Теперь, обнаружив свою оплошность, Мари-Клер досадовала на себя – за десять лет, проведенных на Кавказе, она не так уж часто ошибалась или совершала необдуманные поступки – потому и продержалась столь долго, укрепив по мере возможности налаженные принцессой Лолит и Кесбан связи с мюридами. Она всегда тщательно продумывала каждый свой шаг. Но теперь она не могла допустить, чтобы Хан-Гирей увидел ее в доме Шамиля, и доверилась инстинкту, потому что не имела времени подключить разум.

При том она вполне отдавала себе отчет, что, желая как можно скорее убрать ее со своего пути, бжедухский хан способен выполнить свою угрозу и, совершив уже не одно отступническое деяние, в конце концов открыть имаму, кто на самом деле уже годы скрывается перед ним в облике кармелитской монашенки.

Вмешательство Хан-Гирея вообще существенно путало все карты и угрожало всей деятельности миссии, основанной принцессой Лолит Мациали, на Кавказе. Если Мари-Клер окажется разоблачена, уже никто не сможет в дальнейшем пойти за ней ее же путем.

Однако действия Хан-Гирея пока что оказывались для Мари не полностью ясны. Цель, преследуемая им, явно не подразумевала открытого предательства – ведь он рассчитывал на продвижение по службе в России и на выгодный брак с княжной Лобановой-Ростовской, а это означало, что он не собирался жить в изгнании, он намеревался пышно и богато благоденствовать в Петербурге, что стало бы невероятным, нанеси он русским интересам на Кавказе открытый и ощутимый урон.

То, что несостоявшимся покушением на генерала фон Клюгенау, которого он сам наверняка уговорил направиться на переговоры к Шамилю, воспользовавшись тем, что близкий к Ермолову генерал Вельяминов, куда лучше знающий Кавказ и его обычаи, отправился в экспедицию, а фон Клюгенау, дисциплинированный штабист, размышлял о здешних делах скорее философски, чем практически, – покушением этим Хан-Гирей старался не столько ввести в столкновение Шамиля и противостоящий ему русский корпус, сколько вызвать противоречия внутри верхушки мюридов.

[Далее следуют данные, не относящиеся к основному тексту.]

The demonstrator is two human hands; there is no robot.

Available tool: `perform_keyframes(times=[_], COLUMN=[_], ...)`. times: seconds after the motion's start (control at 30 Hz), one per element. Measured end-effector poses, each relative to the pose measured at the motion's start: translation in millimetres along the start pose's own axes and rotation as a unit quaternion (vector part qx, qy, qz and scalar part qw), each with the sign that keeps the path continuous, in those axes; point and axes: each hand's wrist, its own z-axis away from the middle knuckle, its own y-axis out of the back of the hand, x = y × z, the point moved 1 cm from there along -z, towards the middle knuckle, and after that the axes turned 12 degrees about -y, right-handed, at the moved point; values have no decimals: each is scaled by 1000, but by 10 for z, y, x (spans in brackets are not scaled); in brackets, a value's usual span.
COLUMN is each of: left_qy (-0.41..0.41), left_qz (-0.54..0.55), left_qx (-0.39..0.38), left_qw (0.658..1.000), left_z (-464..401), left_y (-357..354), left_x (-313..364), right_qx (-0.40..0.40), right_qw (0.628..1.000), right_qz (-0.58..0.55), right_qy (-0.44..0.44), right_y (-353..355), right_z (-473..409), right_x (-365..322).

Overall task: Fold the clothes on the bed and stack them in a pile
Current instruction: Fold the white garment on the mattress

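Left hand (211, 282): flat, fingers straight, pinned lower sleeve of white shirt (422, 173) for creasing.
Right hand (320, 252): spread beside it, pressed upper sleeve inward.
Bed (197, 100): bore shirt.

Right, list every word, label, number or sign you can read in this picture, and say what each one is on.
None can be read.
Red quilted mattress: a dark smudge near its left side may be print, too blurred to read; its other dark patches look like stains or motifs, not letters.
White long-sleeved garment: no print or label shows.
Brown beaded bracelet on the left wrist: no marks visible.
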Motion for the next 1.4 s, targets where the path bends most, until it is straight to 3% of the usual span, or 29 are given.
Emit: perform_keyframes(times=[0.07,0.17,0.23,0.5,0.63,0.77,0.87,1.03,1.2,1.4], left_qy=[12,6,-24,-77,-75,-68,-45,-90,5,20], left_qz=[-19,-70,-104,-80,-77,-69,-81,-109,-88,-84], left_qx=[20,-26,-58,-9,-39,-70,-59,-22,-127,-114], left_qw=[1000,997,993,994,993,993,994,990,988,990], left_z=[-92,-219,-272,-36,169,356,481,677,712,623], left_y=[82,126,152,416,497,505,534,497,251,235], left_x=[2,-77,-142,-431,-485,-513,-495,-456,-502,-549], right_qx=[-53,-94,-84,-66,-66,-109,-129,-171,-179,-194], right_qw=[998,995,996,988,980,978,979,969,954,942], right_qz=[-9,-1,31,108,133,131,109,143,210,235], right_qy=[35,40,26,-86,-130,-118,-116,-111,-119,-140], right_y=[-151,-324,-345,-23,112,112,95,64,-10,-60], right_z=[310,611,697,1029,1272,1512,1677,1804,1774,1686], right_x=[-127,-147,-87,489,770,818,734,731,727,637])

Его провокация направлялась на то, чтобы поссорить с верховным имамом… кадия Сухрая. Возмущенный высокомерием, присущим фон Клюгенау, Сухрай уже стоял на грани деяния, которое повлекло бы за собой вспышку нового противоборства черкесов и чеченов с русскими, что оказалось бы невыгодно Шамилю. Резкий и бескомпромиссный Шамиль, к тому же давно чувствующий дыхание Сухрая в спину, видящий в нем главного себе соперника в борьбе за власть, вполне мог бы воспользоваться продиктованным вспышкой яростью просчетом кадия, чтобы отдалить того от себя, как он уже не раз проделывал прежде, в том числе и с обиженным Хаджи-Муратом. Лишенный поддержки Шамиля, уязвленный в гордости и в претензии на власть, Сухрай оказывался бы в изоляции, и вполне вероятно, решился бы искать союза с русскими, принеся клятву верности государю Николаю Павловичу.